Why "named diets" all reduce to calorie deficit

The 2018 DIETFITS trial (Gardner et al., JAMA) randomised 609 adults to "healthy low-fat" vs "healthy low-carb" diets for 12 months with intensive support. Result: no statistically significant difference in weight loss between groups (−5.3 kg low-fat vs −6.0 kg low-carb). Keto, intermittent fasting, paleo, Mediterranean, vegan, carnivore — they all work by producing a calorie deficit through different food rules. Use whichever sustainable eating pattern produces the deficit you can stick to. The tools above set the math; the food style is whatever you\'ll actually maintain.

Related

FAQ

What's the right calorie deficit for sustainable weight loss?
For most adults, 15–25% below TDEE — large enough to drive measurable weekly loss, small enough to preserve lean mass and adherence.
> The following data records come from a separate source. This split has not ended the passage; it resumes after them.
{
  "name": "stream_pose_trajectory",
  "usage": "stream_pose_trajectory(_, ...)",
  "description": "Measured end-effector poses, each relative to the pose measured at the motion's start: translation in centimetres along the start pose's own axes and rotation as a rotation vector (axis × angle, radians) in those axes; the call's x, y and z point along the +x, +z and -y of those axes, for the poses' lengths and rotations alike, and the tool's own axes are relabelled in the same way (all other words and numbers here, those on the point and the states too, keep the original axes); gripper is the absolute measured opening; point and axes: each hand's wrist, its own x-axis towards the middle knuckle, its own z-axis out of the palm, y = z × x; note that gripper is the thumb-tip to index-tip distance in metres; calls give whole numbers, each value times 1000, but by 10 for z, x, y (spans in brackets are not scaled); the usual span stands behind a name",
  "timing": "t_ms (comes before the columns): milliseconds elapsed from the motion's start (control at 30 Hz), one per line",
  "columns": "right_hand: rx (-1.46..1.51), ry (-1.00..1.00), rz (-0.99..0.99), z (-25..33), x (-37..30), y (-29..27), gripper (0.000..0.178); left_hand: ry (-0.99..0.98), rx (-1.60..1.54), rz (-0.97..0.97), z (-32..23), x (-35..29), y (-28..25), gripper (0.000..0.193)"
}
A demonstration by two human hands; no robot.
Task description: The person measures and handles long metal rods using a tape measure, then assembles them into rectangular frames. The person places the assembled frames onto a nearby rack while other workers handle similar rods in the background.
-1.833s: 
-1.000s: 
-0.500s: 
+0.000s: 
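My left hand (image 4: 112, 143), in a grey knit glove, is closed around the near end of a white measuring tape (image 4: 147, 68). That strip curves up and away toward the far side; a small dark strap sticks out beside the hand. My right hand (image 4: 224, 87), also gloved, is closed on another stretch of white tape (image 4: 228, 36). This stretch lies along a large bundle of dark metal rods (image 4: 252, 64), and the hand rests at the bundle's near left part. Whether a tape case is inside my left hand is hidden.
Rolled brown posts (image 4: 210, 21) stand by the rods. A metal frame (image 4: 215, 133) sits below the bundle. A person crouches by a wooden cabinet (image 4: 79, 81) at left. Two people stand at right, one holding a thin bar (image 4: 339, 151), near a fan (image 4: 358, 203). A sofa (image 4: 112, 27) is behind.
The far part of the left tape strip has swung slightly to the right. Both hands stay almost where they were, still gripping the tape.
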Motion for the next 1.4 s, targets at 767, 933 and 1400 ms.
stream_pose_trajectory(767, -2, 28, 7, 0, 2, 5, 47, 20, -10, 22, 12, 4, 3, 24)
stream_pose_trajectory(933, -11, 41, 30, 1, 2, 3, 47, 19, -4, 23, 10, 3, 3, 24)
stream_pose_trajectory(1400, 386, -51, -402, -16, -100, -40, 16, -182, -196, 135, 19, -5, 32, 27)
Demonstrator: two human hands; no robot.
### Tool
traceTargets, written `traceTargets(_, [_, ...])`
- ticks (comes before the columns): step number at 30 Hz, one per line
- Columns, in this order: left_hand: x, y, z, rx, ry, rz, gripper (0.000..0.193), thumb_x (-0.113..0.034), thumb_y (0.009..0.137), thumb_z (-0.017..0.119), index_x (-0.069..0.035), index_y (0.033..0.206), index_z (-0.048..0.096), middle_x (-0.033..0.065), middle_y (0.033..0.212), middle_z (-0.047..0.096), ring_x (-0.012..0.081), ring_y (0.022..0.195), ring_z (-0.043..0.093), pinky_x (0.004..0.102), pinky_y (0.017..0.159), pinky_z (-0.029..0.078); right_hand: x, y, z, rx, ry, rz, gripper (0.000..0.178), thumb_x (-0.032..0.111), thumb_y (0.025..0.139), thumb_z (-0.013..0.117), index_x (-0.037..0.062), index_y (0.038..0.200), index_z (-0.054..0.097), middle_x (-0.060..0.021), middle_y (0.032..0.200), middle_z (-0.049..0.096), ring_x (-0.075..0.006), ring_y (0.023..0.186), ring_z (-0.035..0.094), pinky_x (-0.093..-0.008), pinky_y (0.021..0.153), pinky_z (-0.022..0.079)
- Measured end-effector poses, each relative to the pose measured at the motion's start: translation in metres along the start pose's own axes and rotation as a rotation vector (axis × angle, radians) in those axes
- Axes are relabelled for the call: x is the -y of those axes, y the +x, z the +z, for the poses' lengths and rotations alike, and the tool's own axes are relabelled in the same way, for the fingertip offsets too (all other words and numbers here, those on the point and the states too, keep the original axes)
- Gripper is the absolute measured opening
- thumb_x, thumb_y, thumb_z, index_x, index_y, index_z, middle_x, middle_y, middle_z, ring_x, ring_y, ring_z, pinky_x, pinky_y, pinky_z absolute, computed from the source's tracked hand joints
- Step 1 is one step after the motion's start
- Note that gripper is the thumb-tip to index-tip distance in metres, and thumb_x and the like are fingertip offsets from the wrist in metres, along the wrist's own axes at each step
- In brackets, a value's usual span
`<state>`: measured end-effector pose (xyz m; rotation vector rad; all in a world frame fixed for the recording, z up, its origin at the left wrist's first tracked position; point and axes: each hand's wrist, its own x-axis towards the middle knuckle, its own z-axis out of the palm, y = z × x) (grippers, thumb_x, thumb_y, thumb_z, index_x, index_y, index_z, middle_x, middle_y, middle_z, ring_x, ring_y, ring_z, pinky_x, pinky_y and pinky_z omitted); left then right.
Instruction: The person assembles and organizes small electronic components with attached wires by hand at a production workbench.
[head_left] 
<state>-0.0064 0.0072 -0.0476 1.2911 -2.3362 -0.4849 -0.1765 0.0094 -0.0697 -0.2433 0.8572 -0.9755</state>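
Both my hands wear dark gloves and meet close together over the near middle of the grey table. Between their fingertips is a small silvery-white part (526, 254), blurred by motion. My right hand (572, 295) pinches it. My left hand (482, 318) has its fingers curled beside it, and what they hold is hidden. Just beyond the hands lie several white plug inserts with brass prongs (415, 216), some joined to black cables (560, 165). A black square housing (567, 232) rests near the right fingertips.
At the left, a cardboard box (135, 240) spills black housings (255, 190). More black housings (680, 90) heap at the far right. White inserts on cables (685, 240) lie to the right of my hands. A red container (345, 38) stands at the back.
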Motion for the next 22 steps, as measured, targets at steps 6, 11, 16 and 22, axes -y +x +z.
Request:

The Helms 2014 review (JISSN) established ≤1% of body weight per week as the upper rate limit for natural lifters preserving muscle. For a 200 lb person, that's ~2 lbs/week, requiring roughly a 1,000 kcal/day deficit. Aggressive cuts (30%+ deficit) accelerate scale weight loss but sacrifice lean mass and reliably backfire on adherence.
Why isn't my deficit producing the math's predicted weight loss?
Two reasons. First, the "3,500 kcal = 1 lb fat" rule is an oversimplification — Kevin Hall's 2011 Lancet paper showed it overpredicts long-term weight loss by 30–50% because TDEE drops as you lose weight and a fraction of loss is lean tissue plus water. Second, water-weight fluctuations from glycogen depletion (2–5 lbs in week one) mask underlying fat loss for the first 2–4 weeks. Use a 14-day rolling average of morning weight rather than weekly numbers.
Should I track calories or just use these calculators occasionally?
Calculators set the targets; tracking checks adherence. Most adults who think they're eating "around 1,800 kcal" are actually eating 2,200–2,400 once weekend meals, liquid calories, and restaurant portions are honestly tallied. 2 weeks of strict tracking typically reveals the gap. After that, calibrated estimation (CalEye's photo logging, or any tracker you'll stick with) is sufficient. The most reliable workflow: use these tools to set targets, track strictly for 2 weeks every 6–8 weeks, calibrate, and use looser estimation between calibration windows.
Track it

Stop estimating. Start tracking.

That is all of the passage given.